• DATA UNDER STUDY:
Segment Open
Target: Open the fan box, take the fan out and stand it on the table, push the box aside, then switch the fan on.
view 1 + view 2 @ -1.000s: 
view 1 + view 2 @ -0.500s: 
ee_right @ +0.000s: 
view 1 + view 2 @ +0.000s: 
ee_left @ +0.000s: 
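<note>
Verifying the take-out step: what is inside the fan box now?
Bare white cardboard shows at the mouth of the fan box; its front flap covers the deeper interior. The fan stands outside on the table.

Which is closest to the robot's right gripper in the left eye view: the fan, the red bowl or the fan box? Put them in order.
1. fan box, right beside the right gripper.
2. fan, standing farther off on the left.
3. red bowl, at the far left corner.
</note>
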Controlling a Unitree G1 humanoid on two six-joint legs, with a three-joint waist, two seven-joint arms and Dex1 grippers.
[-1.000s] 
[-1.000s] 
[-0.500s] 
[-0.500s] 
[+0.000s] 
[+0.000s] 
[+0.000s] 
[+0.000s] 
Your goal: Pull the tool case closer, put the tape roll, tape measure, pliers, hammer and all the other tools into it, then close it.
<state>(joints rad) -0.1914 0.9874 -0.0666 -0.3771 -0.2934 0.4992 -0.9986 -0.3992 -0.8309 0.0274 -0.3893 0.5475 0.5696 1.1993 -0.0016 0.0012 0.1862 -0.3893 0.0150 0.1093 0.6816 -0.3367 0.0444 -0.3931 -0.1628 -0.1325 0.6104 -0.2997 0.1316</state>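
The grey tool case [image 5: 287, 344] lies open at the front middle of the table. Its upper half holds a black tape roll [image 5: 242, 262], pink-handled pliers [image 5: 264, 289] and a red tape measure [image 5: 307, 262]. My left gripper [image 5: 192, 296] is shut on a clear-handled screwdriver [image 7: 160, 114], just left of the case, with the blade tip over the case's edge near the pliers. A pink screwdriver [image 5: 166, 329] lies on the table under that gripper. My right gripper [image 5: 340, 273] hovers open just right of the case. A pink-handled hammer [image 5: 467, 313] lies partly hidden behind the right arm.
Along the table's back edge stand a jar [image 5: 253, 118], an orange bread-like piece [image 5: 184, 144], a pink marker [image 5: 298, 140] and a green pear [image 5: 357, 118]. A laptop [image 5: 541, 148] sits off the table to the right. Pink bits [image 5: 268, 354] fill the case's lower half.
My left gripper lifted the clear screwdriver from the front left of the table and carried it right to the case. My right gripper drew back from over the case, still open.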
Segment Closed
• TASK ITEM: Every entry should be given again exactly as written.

• TASK RESPONSE:
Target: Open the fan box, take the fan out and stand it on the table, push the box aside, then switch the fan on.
view 1 + view 2 @ -1.000s: 
view 1 + view 2 @ -0.500s: 
ee_right @ +0.000s: 
view 1 + view 2 @ +0.000s: 
ee_left @ +0.000s: 
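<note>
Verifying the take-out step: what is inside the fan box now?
Bare white cardboard shows at the mouth of the fan box; its front flap covers the deeper interior. The fan stands outside on the table.

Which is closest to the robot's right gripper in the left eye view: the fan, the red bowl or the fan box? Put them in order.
1. fan box, right beside the right gripper.
2. fan, standing farther off on the left.
3. red bowl, at the far left corner.
</note>
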Controlling a Unitree G1 humanoid on two six-joint legs, with a three-joint waist, two seven-joint arms and Dex1 grippers.
[-1.000s] 
[-1.000s] 
[-0.500s] 
[-0.500s] 
[+0.000s] 
[+0.000s] 
[+0.000s] 
[+0.000s] 
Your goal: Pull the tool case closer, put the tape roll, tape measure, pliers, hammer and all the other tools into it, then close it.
<state>(joints rad) -0.1914 0.9874 -0.0666 -0.3771 -0.2934 0.4992 -0.9986 -0.3992 -0.8309 0.0274 -0.3893 0.5475 0.5696 1.1993 -0.0016 0.0012 0.1862 -0.3893 0.0150 0.1093 0.6816 -0.3367 0.0444 -0.3931 -0.1628 -0.1325 0.6104 -0.2997 0.1316</state>
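The grey tool case [image 5: 287, 344] lies open at the front middle of the table. Its upper half holds a black tape roll [image 5: 242, 262], pink-handled pliers [image 5: 264, 289] and a red tape measure [image 5: 307, 262]. My left gripper [image 5: 192, 296] is shut on a clear-handled screwdriver [image 7: 160, 114], just left of the case, with the blade tip over the case's edge near the pliers. A pink screwdriver [image 5: 166, 329] lies on the table under that gripper. My right gripper [image 5: 340, 273] hovers open just right of the case. A pink-handled hammer [image 5: 467, 313] lies partly hidden behind the right arm.
Along the table's back edge stand a jar [image 5: 253, 118], an orange bread-like piece [image 5: 184, 144], a pink marker [image 5: 298, 140] and a green pear [image 5: 357, 118]. A laptop [image 5: 541, 148] sits off the table to the right. Pink bits [image 5: 268, 354] fill the case's lower half.
My left gripper lifted the clear screwdriver from the front left of the table and carried it right to the case. My right gripper drew back from over the case, still open.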

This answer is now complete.